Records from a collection
- Opening Delimiter -

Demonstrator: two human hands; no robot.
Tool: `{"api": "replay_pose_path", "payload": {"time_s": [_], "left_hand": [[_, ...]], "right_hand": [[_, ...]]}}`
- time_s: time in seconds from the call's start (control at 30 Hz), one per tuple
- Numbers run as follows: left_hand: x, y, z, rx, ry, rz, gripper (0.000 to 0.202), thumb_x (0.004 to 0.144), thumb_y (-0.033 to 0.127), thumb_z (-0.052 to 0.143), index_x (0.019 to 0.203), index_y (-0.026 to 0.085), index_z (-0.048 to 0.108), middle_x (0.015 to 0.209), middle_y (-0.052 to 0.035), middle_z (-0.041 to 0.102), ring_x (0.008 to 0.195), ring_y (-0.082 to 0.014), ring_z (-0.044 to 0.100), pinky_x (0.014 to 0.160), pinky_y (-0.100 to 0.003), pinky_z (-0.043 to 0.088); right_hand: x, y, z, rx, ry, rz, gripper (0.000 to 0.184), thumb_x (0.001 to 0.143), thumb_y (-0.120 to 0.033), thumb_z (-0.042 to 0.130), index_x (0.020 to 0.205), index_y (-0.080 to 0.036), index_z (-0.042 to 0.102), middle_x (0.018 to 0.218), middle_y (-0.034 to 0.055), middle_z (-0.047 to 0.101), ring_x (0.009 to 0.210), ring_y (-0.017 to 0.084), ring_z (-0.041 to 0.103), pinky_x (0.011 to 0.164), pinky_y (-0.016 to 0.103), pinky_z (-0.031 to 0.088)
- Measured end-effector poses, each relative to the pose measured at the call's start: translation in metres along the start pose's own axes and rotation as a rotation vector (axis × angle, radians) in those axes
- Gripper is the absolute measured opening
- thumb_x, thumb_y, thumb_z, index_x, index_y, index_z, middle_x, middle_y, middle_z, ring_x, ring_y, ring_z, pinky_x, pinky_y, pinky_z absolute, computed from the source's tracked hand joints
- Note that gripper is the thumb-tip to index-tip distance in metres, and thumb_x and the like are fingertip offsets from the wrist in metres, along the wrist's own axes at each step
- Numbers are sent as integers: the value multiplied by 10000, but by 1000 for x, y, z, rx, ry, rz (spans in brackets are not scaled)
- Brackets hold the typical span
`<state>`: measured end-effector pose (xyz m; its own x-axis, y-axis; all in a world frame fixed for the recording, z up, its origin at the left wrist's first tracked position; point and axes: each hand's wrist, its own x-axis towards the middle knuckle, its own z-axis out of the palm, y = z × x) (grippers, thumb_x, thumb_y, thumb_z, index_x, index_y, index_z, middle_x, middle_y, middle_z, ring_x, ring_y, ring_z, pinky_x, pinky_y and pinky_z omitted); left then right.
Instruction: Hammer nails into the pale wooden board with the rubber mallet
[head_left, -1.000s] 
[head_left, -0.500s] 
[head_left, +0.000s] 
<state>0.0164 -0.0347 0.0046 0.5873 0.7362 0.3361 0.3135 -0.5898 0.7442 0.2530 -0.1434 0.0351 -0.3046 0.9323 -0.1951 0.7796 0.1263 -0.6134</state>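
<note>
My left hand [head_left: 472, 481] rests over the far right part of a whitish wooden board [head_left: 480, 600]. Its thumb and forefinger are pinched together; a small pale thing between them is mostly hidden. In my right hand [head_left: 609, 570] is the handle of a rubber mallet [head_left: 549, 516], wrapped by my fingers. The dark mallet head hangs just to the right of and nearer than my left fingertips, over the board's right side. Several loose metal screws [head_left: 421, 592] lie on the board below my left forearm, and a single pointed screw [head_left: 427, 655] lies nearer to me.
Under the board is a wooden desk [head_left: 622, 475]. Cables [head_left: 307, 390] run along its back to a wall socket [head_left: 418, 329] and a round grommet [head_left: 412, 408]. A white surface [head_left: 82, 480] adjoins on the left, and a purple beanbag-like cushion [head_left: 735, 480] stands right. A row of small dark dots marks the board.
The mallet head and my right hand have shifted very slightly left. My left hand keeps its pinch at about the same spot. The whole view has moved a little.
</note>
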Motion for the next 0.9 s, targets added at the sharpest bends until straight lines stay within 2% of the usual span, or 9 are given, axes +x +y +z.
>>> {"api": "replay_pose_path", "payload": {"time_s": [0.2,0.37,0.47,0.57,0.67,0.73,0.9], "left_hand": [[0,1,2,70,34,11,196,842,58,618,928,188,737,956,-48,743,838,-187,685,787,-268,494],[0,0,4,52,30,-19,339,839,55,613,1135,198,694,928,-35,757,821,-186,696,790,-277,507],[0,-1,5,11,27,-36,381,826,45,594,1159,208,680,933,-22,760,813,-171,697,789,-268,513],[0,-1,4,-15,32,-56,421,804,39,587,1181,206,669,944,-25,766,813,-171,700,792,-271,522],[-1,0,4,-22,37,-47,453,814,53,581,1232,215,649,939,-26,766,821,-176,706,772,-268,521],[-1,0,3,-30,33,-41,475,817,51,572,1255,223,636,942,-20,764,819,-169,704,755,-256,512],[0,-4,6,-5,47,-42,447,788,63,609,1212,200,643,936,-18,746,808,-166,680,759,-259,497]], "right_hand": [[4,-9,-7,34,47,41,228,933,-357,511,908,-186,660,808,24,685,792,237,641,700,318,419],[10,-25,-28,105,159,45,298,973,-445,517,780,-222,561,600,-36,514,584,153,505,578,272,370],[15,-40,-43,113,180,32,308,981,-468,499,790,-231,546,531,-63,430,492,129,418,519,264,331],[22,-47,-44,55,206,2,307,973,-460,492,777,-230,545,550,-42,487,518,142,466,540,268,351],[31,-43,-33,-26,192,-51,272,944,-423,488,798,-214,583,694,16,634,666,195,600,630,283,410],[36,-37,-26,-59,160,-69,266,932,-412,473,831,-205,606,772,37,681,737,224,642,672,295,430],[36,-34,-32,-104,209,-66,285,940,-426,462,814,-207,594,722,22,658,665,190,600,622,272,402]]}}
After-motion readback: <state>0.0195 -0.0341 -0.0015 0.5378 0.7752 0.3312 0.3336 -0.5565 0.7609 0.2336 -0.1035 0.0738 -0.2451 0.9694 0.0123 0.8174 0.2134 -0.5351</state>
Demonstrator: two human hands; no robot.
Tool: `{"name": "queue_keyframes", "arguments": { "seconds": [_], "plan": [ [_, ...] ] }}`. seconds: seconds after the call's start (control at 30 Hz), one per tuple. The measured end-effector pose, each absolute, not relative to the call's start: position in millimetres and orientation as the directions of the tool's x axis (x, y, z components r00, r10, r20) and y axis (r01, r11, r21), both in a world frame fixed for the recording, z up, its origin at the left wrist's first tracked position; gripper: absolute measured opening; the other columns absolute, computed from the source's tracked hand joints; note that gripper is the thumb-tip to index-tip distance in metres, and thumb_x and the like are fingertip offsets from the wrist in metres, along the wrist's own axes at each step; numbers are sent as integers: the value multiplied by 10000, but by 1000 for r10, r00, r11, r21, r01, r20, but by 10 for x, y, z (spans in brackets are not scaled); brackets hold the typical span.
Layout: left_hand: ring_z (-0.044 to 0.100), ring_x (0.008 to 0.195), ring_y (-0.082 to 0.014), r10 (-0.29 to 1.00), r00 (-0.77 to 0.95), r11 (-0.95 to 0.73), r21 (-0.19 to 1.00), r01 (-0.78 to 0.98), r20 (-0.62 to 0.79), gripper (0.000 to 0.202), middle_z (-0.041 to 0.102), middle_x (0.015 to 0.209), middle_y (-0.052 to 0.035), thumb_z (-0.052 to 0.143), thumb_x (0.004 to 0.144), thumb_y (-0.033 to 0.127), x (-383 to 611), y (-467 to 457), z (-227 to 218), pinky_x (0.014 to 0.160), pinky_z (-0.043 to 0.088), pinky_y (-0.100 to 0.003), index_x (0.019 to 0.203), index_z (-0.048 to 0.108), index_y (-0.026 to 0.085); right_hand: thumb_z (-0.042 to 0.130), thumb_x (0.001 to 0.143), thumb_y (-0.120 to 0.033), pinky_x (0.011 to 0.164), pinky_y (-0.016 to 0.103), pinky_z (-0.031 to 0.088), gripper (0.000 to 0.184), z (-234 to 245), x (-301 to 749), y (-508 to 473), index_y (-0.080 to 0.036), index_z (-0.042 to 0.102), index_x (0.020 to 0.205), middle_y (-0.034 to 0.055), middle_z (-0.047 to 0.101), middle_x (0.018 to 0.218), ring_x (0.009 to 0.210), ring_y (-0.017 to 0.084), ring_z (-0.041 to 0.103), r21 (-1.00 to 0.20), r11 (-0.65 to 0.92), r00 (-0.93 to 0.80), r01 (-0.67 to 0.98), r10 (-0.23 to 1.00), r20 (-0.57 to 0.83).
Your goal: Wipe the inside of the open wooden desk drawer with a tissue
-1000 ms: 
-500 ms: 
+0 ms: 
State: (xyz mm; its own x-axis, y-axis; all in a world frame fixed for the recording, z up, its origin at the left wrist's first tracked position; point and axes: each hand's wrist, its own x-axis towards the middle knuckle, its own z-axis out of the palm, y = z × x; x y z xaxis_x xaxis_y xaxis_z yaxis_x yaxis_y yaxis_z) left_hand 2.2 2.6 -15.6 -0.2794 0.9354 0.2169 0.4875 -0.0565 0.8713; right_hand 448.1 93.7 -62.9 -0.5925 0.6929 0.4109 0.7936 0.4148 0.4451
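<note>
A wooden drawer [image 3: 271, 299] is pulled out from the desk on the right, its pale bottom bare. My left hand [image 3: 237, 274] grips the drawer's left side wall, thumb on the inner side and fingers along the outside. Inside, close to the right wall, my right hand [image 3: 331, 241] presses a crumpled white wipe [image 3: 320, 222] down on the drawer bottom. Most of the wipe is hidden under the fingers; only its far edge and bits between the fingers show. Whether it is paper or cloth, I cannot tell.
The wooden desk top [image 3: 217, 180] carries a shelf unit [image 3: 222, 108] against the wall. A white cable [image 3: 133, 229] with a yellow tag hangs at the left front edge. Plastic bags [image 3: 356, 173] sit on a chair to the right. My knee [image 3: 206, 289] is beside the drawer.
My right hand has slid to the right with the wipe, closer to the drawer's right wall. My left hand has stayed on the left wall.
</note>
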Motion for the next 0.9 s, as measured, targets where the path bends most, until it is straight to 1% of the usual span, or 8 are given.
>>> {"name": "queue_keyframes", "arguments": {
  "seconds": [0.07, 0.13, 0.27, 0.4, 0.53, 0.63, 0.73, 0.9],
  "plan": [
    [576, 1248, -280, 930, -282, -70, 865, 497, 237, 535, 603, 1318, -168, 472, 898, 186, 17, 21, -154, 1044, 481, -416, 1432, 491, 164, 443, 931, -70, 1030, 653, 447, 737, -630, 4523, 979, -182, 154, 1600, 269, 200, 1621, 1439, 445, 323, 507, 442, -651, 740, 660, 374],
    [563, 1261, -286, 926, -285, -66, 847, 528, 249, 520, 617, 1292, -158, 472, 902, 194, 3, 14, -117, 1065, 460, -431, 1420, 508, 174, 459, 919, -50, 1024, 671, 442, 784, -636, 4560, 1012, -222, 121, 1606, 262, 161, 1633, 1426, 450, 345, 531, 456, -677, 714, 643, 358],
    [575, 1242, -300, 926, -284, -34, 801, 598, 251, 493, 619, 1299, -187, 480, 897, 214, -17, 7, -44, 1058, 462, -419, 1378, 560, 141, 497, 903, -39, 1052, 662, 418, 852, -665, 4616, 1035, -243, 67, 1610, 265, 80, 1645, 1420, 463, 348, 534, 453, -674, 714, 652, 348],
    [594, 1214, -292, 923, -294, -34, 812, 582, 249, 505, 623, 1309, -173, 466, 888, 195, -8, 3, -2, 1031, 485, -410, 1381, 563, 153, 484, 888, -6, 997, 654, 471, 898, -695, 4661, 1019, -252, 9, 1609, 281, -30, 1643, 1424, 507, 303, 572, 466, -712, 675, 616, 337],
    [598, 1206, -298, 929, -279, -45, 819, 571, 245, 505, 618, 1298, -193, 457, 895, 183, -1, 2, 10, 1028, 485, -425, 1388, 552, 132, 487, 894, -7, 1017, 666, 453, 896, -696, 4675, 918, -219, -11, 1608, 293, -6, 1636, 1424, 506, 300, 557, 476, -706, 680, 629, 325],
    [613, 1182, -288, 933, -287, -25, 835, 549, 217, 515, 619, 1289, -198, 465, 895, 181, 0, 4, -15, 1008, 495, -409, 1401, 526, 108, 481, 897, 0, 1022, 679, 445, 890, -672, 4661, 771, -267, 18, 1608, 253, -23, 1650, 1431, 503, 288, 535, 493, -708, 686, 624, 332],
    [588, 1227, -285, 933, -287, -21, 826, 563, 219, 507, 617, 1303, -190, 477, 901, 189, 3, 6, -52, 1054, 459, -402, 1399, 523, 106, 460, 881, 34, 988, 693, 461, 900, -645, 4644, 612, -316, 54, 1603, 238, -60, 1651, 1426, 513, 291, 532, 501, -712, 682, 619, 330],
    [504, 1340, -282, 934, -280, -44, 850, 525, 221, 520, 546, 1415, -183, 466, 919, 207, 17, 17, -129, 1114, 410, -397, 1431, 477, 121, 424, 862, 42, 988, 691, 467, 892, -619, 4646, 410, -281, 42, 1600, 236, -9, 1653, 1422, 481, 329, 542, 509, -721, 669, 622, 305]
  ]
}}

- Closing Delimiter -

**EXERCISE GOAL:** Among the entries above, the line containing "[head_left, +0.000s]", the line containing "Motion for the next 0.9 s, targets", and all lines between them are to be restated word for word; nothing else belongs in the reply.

**SOLUTION BELOW:**
[head_left, +0.000s] 
<state>0.0164 -0.0347 0.0046 0.5873 0.7362 0.3361 0.3135 -0.5898 0.7442 0.2530 -0.1434 0.0351 -0.3046 0.9323 -0.1951 0.7796 0.1263 -0.6134</state>
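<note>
My left hand [head_left: 472, 481] rests over the far right part of a whitish wooden board [head_left: 480, 600]. Its thumb and forefinger are pinched together; a small pale thing between them is mostly hidden. In my right hand [head_left: 609, 570] is the handle of a rubber mallet [head_left: 549, 516], wrapped by my fingers. The dark mallet head hangs just to the right of and nearer than my left fingertips, over the board's right side. Several loose metal screws [head_left: 421, 592] lie on the board below my left forearm, and a single pointed screw [head_left: 427, 655] lies nearer to me.
Under the board is a wooden desk [head_left: 622, 475]. Cables [head_left: 307, 390] run along its back to a wall socket [head_left: 418, 329] and a round grommet [head_left: 412, 408]. A white surface [head_left: 82, 480] adjoins on the left, and a purple beanbag-like cushion [head_left: 735, 480] stands right. A row of small dark dots marks the board.
The mallet head and my right hand have shifted very slightly left. My left hand keeps its pinch at about the same spot. The whole view has moved a little.
</note>
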Motion for the next 0.9 s, targets added at the sharpest bends until straight lines stay within 2% of the usual span, or 9 are given, axes +x +y +z.

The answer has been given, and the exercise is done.